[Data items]
========================================================================

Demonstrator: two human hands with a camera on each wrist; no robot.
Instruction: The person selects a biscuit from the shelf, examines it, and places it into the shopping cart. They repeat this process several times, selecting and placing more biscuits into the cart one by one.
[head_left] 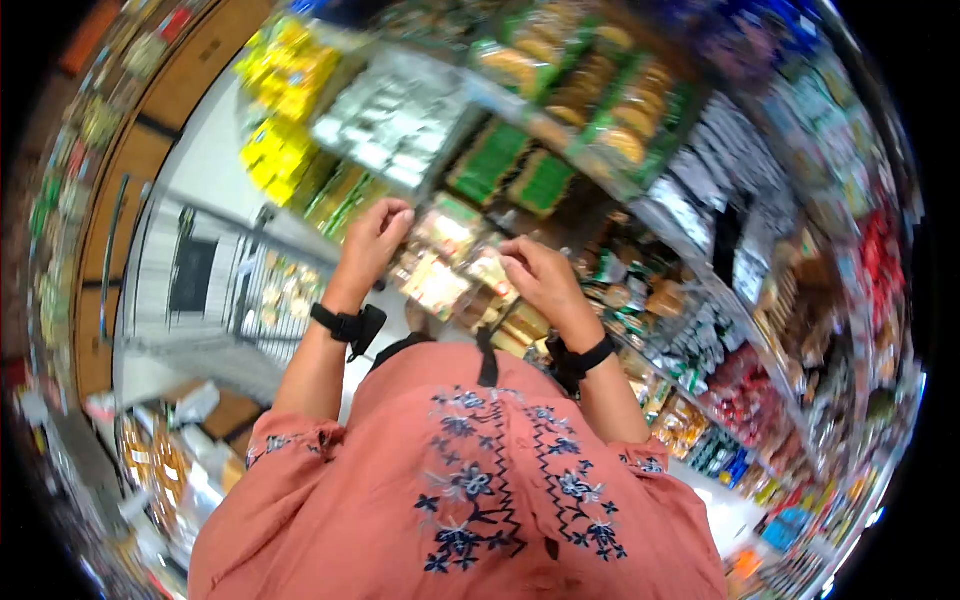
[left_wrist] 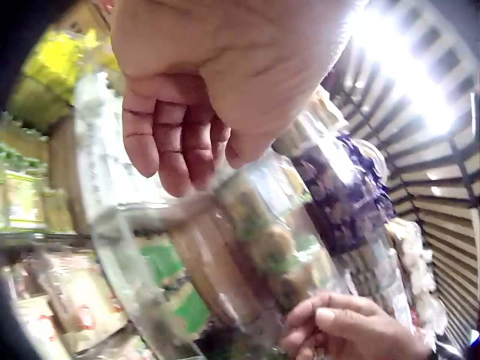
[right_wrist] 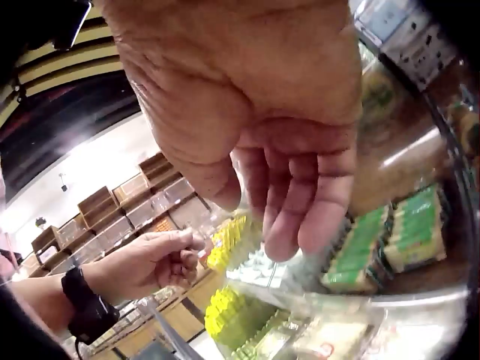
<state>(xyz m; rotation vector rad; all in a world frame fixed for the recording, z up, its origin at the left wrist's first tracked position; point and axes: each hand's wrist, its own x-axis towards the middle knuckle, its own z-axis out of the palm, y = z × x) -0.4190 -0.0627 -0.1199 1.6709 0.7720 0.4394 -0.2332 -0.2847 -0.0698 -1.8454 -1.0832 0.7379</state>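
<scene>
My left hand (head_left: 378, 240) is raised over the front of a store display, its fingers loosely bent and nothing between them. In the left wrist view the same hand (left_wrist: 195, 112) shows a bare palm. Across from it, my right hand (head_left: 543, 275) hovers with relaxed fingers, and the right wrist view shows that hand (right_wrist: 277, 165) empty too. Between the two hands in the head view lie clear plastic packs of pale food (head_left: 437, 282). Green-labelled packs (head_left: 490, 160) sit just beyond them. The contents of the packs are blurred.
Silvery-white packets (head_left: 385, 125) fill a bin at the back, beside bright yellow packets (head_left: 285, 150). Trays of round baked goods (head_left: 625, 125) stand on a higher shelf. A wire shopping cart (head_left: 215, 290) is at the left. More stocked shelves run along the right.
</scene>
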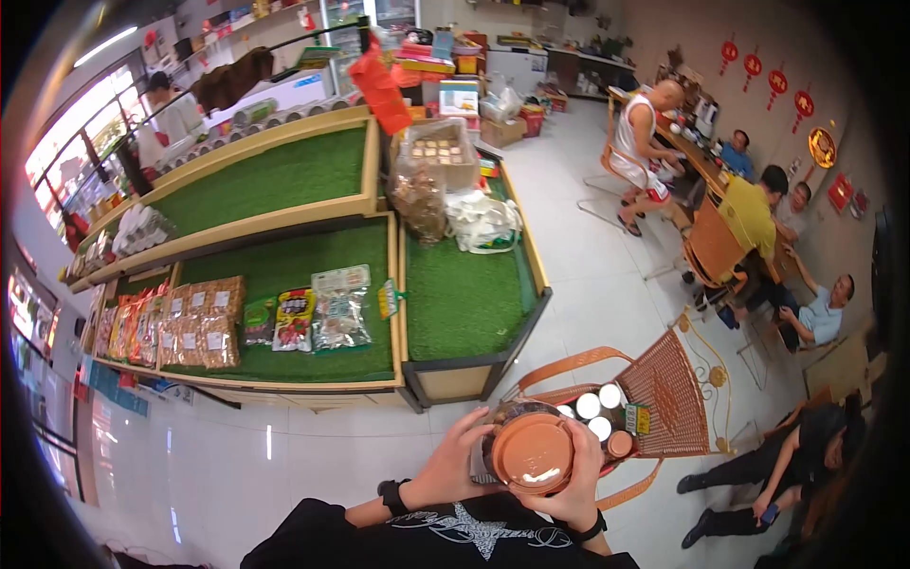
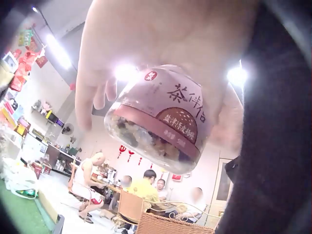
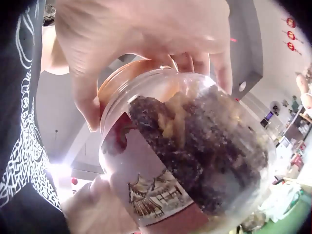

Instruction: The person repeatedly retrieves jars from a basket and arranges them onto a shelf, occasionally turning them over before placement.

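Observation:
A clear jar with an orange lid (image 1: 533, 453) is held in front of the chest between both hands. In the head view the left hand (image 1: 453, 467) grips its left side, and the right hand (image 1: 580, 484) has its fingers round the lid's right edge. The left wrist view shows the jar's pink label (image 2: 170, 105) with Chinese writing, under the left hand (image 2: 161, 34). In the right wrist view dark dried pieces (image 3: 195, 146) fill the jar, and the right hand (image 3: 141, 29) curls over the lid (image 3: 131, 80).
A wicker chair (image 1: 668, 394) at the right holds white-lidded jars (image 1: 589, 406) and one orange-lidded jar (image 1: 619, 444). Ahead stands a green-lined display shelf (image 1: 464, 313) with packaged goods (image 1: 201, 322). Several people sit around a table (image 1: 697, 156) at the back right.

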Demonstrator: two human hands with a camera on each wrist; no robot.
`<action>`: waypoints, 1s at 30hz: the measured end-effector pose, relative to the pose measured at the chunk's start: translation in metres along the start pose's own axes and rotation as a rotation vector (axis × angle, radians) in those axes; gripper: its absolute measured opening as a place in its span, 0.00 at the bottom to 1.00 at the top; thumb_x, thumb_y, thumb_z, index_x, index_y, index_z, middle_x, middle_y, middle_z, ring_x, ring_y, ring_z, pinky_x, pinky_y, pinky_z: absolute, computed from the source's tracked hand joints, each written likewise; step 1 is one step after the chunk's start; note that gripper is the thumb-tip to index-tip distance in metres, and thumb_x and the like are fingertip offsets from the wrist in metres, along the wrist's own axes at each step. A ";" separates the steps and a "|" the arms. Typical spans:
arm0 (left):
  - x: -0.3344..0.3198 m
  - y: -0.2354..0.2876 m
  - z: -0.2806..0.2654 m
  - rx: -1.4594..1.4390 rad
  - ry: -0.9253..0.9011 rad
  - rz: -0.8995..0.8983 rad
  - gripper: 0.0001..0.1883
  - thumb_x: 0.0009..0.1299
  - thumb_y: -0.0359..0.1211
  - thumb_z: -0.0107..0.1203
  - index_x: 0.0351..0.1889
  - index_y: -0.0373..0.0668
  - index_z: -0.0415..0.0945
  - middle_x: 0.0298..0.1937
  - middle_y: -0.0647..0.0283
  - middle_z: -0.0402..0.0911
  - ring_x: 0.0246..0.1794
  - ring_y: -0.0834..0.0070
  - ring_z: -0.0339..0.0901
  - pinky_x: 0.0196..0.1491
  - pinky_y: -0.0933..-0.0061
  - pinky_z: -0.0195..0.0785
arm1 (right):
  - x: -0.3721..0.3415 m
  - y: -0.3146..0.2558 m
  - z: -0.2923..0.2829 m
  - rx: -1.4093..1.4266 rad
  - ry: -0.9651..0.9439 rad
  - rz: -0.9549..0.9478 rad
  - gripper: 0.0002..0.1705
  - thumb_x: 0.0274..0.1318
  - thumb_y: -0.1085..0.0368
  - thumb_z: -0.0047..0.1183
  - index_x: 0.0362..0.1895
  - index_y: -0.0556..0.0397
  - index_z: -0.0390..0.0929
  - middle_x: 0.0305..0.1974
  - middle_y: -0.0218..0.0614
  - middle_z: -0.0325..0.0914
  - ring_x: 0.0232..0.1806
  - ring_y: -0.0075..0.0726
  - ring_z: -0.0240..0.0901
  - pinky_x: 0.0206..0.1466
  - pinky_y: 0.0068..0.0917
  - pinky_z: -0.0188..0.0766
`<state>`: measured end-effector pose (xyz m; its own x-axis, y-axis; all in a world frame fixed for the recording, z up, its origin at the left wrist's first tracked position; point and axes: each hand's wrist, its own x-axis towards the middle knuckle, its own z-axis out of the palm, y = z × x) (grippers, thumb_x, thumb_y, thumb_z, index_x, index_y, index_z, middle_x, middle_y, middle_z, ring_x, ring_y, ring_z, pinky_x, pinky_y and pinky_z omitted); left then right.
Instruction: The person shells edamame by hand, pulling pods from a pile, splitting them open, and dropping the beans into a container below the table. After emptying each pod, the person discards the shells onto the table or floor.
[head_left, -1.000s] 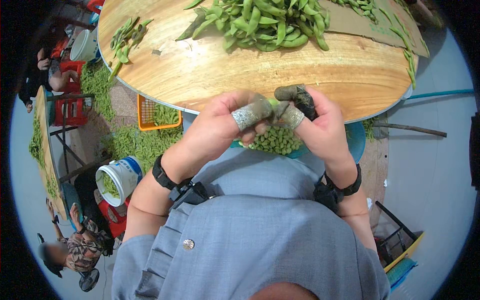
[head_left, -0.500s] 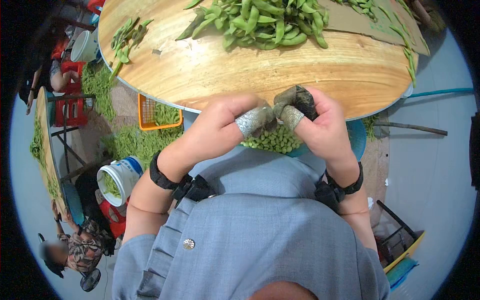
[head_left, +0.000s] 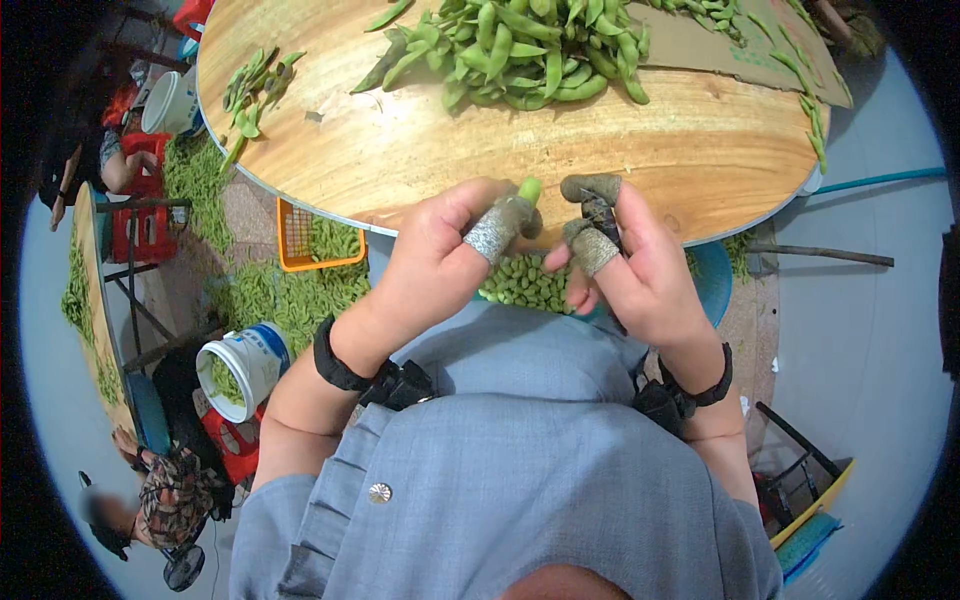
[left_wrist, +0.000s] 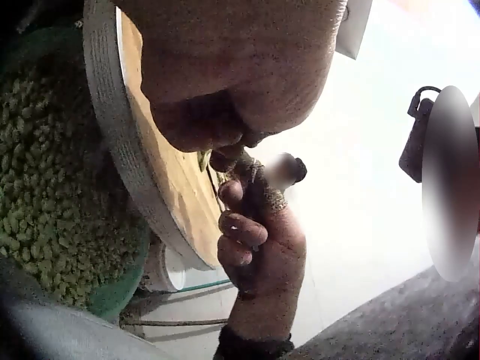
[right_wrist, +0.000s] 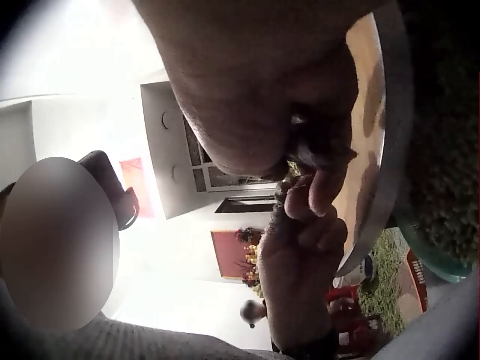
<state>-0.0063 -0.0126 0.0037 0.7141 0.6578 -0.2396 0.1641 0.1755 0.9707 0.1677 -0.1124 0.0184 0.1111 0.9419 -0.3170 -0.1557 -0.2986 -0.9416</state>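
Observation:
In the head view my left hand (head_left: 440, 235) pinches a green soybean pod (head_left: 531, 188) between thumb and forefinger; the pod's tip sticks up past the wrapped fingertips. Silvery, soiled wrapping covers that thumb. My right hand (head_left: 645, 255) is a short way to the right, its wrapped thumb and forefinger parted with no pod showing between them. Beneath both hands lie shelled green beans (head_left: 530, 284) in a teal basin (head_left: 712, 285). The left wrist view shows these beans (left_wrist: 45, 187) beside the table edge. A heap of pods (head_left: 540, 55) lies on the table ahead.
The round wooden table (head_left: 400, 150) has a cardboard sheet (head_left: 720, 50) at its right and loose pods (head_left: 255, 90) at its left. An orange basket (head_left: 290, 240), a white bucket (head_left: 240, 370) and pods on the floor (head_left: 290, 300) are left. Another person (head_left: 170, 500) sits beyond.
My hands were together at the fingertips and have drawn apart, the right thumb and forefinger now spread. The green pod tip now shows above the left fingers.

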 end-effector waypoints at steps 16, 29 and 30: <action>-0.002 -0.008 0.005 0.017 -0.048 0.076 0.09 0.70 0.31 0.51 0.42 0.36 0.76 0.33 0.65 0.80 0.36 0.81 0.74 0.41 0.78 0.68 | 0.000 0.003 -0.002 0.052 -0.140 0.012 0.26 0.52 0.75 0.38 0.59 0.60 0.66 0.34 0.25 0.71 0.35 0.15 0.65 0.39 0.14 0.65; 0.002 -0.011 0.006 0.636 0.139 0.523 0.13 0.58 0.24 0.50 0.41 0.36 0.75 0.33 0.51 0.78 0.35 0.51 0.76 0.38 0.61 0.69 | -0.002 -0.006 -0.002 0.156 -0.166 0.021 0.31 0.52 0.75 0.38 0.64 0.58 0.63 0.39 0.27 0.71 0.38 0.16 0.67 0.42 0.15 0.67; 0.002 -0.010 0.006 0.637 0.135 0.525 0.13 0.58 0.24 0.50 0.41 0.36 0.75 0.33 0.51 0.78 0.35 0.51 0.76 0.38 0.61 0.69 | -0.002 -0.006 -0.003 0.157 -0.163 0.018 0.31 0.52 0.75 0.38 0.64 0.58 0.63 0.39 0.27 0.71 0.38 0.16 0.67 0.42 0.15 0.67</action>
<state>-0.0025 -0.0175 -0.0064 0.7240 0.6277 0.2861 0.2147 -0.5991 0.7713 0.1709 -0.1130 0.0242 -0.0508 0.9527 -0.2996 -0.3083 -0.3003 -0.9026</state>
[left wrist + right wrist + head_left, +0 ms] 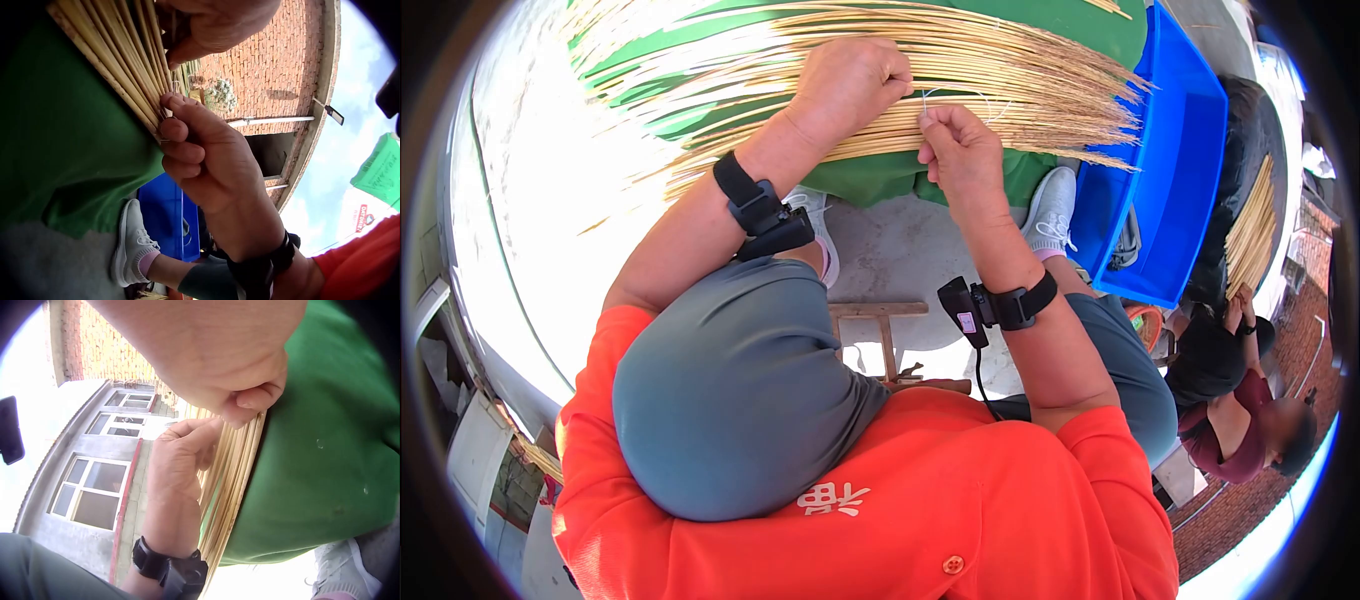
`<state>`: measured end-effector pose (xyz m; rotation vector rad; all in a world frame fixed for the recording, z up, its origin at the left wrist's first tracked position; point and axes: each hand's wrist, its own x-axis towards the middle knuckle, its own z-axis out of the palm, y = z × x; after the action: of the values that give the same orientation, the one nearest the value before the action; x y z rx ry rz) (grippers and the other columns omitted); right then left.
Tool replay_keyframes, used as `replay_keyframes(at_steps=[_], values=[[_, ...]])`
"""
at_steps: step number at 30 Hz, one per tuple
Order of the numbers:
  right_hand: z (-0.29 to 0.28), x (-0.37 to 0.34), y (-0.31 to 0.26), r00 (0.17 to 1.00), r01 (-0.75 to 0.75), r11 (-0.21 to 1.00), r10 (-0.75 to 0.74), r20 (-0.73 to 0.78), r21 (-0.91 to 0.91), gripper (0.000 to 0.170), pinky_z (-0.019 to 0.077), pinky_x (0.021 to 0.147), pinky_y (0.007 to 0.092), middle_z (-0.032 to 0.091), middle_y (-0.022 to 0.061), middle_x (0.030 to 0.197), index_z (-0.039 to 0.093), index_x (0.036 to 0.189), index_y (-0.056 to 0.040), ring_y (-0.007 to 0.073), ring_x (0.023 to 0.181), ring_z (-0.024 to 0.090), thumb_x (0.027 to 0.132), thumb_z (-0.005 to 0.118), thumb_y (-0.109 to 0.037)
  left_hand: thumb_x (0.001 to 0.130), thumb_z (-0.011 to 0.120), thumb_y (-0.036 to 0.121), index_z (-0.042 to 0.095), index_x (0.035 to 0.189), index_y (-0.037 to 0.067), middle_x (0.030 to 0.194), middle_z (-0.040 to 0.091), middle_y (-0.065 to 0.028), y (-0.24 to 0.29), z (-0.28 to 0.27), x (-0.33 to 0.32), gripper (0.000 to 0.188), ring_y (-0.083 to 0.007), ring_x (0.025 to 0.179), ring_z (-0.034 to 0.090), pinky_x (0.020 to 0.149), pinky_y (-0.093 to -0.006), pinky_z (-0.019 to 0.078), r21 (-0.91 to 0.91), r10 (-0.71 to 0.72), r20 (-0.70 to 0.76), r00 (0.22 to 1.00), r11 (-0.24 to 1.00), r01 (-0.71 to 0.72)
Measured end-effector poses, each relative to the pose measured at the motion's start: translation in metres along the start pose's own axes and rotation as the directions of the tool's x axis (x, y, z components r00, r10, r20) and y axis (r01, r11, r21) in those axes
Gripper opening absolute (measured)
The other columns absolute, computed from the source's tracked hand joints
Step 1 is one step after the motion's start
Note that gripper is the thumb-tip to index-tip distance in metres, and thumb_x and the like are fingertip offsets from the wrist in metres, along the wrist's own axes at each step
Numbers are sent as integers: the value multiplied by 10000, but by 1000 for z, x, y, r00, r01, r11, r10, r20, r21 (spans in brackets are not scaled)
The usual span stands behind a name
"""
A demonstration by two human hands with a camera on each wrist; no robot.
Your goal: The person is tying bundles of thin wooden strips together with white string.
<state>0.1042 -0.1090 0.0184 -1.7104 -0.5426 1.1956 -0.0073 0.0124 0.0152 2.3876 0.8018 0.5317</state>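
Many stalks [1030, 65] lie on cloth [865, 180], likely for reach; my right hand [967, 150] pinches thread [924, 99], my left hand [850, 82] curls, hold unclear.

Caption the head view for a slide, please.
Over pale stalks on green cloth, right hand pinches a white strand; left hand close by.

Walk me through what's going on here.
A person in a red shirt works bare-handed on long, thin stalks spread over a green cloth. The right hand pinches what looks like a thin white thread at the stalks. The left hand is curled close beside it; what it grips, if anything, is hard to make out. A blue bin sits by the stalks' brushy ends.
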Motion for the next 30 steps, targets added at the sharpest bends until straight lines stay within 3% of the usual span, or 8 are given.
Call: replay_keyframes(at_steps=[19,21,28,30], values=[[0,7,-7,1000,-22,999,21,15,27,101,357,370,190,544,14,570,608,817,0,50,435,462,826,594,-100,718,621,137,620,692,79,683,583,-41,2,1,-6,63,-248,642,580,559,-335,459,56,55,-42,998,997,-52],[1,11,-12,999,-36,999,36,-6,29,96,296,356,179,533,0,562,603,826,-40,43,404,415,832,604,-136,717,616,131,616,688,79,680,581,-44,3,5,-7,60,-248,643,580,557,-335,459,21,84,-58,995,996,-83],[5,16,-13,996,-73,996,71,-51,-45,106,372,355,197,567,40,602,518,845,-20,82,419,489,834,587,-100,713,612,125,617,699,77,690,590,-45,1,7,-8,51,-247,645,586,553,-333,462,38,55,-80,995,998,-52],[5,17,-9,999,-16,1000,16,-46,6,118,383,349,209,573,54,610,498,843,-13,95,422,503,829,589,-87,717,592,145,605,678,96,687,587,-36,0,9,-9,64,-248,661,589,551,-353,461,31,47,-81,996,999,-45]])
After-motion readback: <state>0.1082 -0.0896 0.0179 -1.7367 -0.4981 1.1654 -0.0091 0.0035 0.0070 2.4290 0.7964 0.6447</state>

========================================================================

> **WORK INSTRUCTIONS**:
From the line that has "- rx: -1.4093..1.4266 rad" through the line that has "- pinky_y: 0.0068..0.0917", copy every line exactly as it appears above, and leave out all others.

> **WRITTEN REPLY**:
  - rx: -1.4093..1.4266 rad
  - ry: -0.9651..0.9439 rad
  - rz: -0.9549..0.9478 rad
  - gripper: 0.0002..0.1705
  - thumb_x: 0.0274..0.1318
  - thumb_y: -0.1085..0.0368
  - thumb_z: -0.0047..0.1183
  - index_x: 0.0362..0.1895
  - index_y: -0.0556..0.0397
  - index_z: -0.0390..0.0929
  - middle_x: 0.0305..0.1974
  - middle_y: -0.0218..0.0614
  - middle_z: -0.0325..0.0914
  - ring_x: 0.0232..0.1806
  - ring_y: -0.0075..0.0726
  - ring_z: -0.0240..0.0901
  - pinky_x: 0.0206..0.1466
  - pinky_y: 0.0068..0.0917

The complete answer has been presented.